Description of the task:
Only a number is wanted here: the number of lines of the data that include "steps".
··· Dataset extract
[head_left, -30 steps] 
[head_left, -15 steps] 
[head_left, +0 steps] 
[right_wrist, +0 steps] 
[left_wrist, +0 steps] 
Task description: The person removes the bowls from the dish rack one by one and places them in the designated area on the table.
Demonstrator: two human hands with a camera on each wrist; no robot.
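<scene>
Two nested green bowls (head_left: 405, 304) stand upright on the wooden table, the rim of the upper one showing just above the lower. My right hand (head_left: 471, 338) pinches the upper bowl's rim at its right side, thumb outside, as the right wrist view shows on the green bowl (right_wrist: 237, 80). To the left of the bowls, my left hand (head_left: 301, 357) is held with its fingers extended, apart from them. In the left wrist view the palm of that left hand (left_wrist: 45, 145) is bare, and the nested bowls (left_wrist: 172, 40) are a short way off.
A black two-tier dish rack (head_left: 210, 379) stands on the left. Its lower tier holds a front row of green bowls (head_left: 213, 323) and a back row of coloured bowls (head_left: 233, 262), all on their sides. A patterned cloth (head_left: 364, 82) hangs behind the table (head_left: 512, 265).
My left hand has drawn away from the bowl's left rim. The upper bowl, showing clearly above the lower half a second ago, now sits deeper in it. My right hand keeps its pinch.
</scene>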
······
Exercise output:
5